Anne Hathaway aporta a Penélope el verdadero corazón de la película. Su espera no está construida desde la pasividad, sino desde la resistencia de una mujer obligada a mantener vivo un reino, proteger a su hijo y conservar el recuerdo de un marido al que quizá ya no reconozca cuando vuelva. La relación entre ambos termina sosteniendo emocionalmente una película que, pese a su escala gigantesca, nunca pierde de vista que toda la aventura depende de una pregunta sencilla: después de tantos años y de tantas atrocidades, ¿es posible regresar al lugar al que pertenecíamos?

Nolan vuelve a demostrar una capacidad extraordinaria para combinar montaje, sonido y música hasta convertir determinados pasajes en experiencias casi físicas. El último acto es brutal, violento y profundamente catártico, aunque nunca presenta el regreso de Odiseo como una victoria limpia. Volver a casa también exige sangre, reconocimiento y una última confrontación con el hombre en el que se ha convertido.

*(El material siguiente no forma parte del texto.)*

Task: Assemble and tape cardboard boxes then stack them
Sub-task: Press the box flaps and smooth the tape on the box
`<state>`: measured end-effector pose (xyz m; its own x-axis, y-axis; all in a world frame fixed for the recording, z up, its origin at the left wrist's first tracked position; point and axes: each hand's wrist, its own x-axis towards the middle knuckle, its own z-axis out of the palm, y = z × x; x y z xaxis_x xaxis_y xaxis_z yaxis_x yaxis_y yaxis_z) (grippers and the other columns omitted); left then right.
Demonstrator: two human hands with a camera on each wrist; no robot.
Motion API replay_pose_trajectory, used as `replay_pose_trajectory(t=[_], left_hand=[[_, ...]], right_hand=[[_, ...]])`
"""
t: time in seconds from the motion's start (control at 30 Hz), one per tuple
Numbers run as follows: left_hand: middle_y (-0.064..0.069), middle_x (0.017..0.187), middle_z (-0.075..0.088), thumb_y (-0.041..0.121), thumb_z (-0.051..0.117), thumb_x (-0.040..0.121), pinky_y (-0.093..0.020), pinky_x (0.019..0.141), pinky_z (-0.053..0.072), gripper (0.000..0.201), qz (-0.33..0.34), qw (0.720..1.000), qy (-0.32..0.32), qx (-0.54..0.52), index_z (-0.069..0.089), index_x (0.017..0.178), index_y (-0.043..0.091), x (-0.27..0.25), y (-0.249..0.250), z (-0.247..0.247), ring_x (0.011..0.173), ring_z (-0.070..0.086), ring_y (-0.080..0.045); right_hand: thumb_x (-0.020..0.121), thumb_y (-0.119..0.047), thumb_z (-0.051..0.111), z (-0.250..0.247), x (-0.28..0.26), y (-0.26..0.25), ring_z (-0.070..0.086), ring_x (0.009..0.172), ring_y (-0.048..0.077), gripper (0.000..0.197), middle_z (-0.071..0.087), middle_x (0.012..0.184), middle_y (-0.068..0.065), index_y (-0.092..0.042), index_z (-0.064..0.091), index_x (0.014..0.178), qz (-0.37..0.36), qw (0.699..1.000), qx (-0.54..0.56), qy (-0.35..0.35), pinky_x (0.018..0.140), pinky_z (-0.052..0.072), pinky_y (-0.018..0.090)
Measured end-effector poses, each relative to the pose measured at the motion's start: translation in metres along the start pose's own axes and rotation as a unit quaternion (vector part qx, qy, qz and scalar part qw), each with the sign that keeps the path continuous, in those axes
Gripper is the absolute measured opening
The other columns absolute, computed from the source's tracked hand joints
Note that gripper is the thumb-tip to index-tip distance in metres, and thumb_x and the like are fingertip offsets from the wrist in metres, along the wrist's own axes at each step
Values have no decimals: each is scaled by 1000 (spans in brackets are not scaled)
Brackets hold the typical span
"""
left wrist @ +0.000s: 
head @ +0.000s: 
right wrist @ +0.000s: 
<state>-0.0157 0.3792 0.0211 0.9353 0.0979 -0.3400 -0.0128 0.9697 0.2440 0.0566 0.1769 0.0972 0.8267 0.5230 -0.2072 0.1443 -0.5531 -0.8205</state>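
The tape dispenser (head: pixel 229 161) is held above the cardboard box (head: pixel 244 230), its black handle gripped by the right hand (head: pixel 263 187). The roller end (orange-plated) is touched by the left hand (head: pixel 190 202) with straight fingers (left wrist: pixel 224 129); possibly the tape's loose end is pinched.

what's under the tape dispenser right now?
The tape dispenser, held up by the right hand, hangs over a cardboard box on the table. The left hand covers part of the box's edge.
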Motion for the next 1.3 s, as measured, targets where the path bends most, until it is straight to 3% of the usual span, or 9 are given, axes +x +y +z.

La Odisea es épica, espectacular y visualmente deslumbrante, pero su verdadera fuerza reside en la tristeza que esconde debajo de toda esa grandeza. No habla únicamente de monstruos, dioses y héroes, sino del peso de regresar a casa cuando una parte de nosotros continúa atrapada en la guerra. Es una película cargada de detalles, símbolos y decisiones narrativas que merece varios visionados, no solo para reconstruir todas sus piezas, sino para comprender hasta qué punto cada una de ellas forma parte de la memoria fragmentada de su protagonista.

Todo el mundo parece encontrarse en su mejor momento y Nolan entrega una película gigantesca que, pese a tener todo el aspecto de una epopeya destinada a hacer historia, termina hablando de algo mucho más íntimo: la imposibilidad de volver siendo la misma persona que se marchó.